[Data extract — start]

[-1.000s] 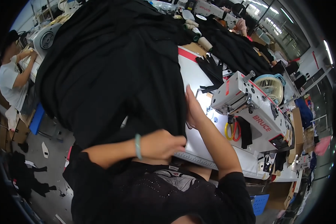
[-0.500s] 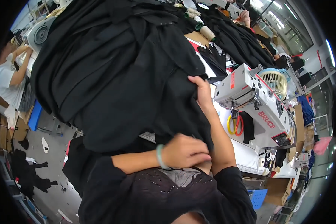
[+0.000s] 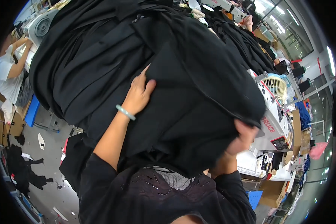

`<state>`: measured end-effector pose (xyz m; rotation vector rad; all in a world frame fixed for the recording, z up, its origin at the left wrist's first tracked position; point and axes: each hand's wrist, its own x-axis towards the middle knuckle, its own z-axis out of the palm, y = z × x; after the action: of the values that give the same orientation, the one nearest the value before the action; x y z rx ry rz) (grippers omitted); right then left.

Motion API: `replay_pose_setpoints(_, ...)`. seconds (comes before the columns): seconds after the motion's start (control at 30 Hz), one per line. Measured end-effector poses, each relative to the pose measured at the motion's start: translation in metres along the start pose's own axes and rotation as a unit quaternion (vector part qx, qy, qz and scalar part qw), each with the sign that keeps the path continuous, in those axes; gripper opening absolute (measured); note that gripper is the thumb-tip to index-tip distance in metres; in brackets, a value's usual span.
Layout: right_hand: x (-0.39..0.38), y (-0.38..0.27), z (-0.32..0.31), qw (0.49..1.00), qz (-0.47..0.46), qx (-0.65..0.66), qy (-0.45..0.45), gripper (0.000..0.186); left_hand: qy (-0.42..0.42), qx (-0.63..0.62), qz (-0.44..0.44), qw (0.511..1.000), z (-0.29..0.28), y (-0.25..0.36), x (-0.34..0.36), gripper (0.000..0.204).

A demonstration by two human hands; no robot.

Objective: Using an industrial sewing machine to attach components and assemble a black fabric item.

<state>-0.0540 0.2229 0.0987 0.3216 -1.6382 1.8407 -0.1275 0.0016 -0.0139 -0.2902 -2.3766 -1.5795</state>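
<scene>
The right hand (image 3: 244,136), at four o'clock, is blurred and its fingertips vanish under the black fabric pile (image 3: 145,71), so its grip cannot be told. The pile hides most of the white sewing machine (image 3: 274,125) and the table beneath. At nine o'clock, another person (image 3: 7,71) is cut off by the rim.

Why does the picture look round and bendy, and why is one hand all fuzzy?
Head view: the fisheye lens bends straight edges near the rim and leaves black corners. The right hand under the black fabric is smeared with motion blur, while the left hand looks sharp. Bright ceiling lights glare at the upper right; the dark cloth shows little detail.
</scene>
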Motion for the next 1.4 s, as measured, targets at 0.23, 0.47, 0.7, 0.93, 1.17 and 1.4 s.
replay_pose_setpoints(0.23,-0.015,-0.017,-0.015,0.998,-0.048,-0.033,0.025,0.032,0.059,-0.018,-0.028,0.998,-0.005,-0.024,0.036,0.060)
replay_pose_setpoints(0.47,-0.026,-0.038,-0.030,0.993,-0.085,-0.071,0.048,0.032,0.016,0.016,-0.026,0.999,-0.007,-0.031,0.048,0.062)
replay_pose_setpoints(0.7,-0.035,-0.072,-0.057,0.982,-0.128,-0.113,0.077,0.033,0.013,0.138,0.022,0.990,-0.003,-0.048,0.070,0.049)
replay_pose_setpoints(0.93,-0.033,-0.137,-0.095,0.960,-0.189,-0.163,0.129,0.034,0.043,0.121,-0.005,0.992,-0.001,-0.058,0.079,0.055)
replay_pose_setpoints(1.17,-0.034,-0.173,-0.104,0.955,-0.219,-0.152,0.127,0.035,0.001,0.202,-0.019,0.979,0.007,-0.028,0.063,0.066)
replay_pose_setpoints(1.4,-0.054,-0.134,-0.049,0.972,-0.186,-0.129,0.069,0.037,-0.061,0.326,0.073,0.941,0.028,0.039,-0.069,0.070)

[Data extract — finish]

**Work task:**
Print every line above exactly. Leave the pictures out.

**Written solution:**
[-1.000s] 
[-0.500s] 
[+0.000s] 

`<state>`: measured end-effector pose (xyz m; rotation vector rad; all in a world frame fixed for the recording, z up, its origin at the left wrist's first tracked position; point and axes: each hand's wrist, its own x-axis towards the middle knuckle, its own z-axis out of the palm, y = z × x; after the action: of the values that give the same orientation, the one nearest the value before the action; x y z rx ry rz) (grippers omitted); right then left.

Motion API: `replay_pose_setpoints(_, ...)`. seconds (comes before the columns): seconds after the motion's start (control at 30 Hz), one per line. Measured end-effector poses, each relative to the pose measured at the motion's start: translation in metres along the start pose's own axes and rotation as a unit quaternion (vector part qx, qy, qz and scalar part qw), each with the sign that keeps the path continuous, in those axes; gripper opening absolute (measured); note that gripper is the thumb-tip to index-tip distance in metres; in brackets, a value's usual span.
Layout: right_hand: x (-0.39..0.38), y (-0.38..0.27), z (-0.32..0.31), qw (0.49..1.00), qz (-0.47..0.46), qx (-0.65..0.66), qy (-0.45..0.45), gripper (0.000..0.186); left_hand: qy (-0.42..0.42), qx (-0.63..0.62), qz (-0.44..0.44), qw (0.511..1.000), z (-0.29..0.28), y (-0.25..0.36), x (-0.34..0.36), gripper (0.000..0.204).

A demonstration by two human hands; no robot.

Objective: Using an industrial sewing machine to attach components and assemble a black fabric item.

<state>-0.0540 0.2229 0.0987 0.3216 -1.6382 1.8407 -0.1275 0.0016 -0.0139 -0.2902 -2.3766 -1.5795</state>
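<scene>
The right hand (image 3: 244,136), at four o'clock, is blurred and its fingertips vanish under the black fabric pile (image 3: 145,71), so its grip cannot be told. The pile hides most of the white sewing machine (image 3: 274,125) and the table beneath. At nine o'clock, another person (image 3: 7,71) is cut off by the rim.

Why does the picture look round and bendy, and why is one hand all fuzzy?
Head view: the fisheye lens bends straight edges near the rim and leaves black corners. The right hand under the black fabric is smeared with motion blur, while the left hand looks sharp. Bright ceiling lights glare at the upper right; the dark cloth shows little detail.
</scene>
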Motion for the next 1.4 s, as measured, targets at 0.23, 0.47, 0.7, 0.93, 1.17 and 1.4 s.
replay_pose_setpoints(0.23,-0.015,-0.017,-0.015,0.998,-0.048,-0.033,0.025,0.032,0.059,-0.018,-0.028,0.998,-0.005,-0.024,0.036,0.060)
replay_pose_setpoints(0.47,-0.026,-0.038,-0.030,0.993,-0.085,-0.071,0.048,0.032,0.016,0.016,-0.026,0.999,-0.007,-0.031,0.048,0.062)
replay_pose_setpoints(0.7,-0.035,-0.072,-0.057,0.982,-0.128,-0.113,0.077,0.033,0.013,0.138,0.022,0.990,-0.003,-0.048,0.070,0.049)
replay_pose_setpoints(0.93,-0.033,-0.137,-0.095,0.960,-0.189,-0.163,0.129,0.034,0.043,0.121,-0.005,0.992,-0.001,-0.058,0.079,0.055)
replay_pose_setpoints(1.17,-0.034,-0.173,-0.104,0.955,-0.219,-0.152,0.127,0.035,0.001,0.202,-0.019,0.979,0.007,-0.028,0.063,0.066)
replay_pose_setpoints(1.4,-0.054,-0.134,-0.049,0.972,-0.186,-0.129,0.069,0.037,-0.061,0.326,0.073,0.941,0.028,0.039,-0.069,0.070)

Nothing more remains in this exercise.